I’ve often heard people ask how to copyright their work. Copyright is inherently granted to any “original works of authorship” whether published or unpublished: literary, musical, theatrical, choreographic, pictoral/graphic/sculptural, audiovisual, sound-based, and architectural. Copyright does not ever protect an “idea, procedure, process, system, method of operation, concept, principle, or discovery, regardless of the form in which it is described, explained, illustrated, or embodied in such work.” To get protection for those kinds of things, you have to get a patent. You can find all the info about design patents right here.

When you own a copyright, you have 6 exclusive rights. You can reproduce the work; make derivative works; distribute and sell the work; and perform/display/or transmit the work. If anyone else does any of those things to your work, that is copyright violation. (Note: there are certain limitations and scopes to those rights, like fair use and reproduction by libraries.) So if you want to protect your painting, movie, graphic design, etc you’re covered as soon as you create it. That said, many people chose to register their copyright with the government. You don’t have to, but you can only file a lawsuit against infringement if you have your copyright registered.

Copyright lasts for the life of the author plus 70 years after the author’s death. After the author dies, copyright ownership will be passed to whomever was specified by the author.

If someone infringes on your copyright, you can take action. If your copyright is registered, you can file a lawsuit against infringement. The illegal copies of your work can be impounded. You can recover the damages caused by the violation.  And the violation can be punished as a criminal offense. If your copyright was registered before the violation occurred, you may be entitled to recover more than just the cost of damages. You may receive a recovery on costs and attorney fees and possible statutory damages.
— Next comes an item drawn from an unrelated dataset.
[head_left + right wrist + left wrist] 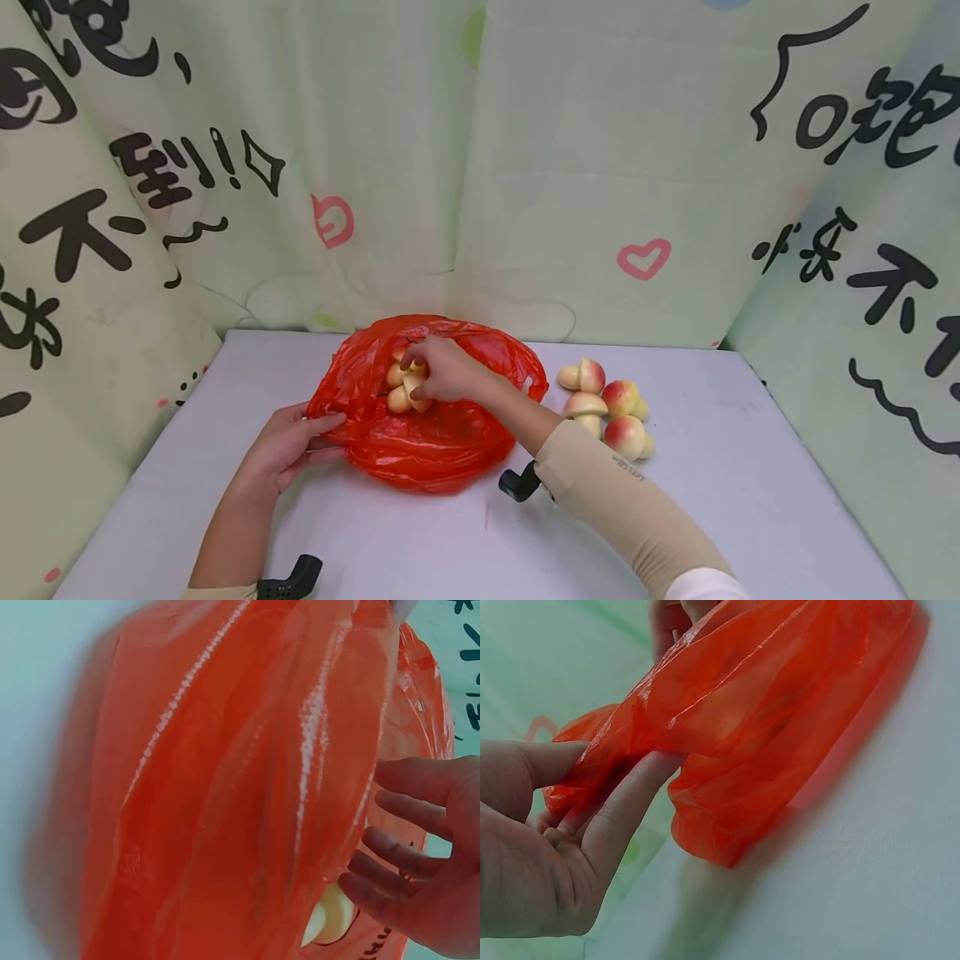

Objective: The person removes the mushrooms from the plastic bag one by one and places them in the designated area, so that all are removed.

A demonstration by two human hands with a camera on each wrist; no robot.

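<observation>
A red plastic bag (442,454) sits on the table with its mouth spread. In the head view, several cream toy mushrooms (399,400) lie inside it. My left hand (281,446) pinches the bag's left rim; the left wrist view shows the thumb on one side of the plastic and the fingers on the other. Over the bag's mouth, my right hand (450,371) reaches down, its fingertips at the mushrooms. Its fingers (397,851) look loosely spread in the right wrist view, beside a partly hidden pale mushroom (330,919).
Several more mushrooms with reddish caps (622,437) lie grouped on the white table (720,467), right of the bag. A pale printed curtain (525,208) surrounds the table at the back and sides. Black wrist cameras (292,579) sit on both arms.
</observation>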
For more information on taking control of your copyright visit thecopyrightcorner, a resource for artists and designers maintained by the School of Art, Media + Technology at Parsons The New School for Design.

Part Two: Hands Off vs Let’s Share — The Pros, Cons, and Compromises of Copyright

The purpose of copyright is to keep people from using your work. That sounds good, right? Makes people thinking twice before turning a profit on your work. But it isn’t just profit that is discouraged. Copyright keeps people from improving your work, from developing your work, from transforming your work.

Letting go of strict ownership can allow your work to grow from the efforts of others. If you believe at all in the adage that two heads are better than one, then it really doesn’t get any better than the nearly two billion heads on the internet that could potentially enhance your creative work. And that’s why we have Creative Commons.

You can determine the conditions under which your work can be used with a Creative Commons license. You can require that you are given credit in a specified way. You can require that any work based on your own must carry the same license that governs your work. You can allow or not allow derivative works. And you can specify that any use of your work be used for strictly non-commercial means.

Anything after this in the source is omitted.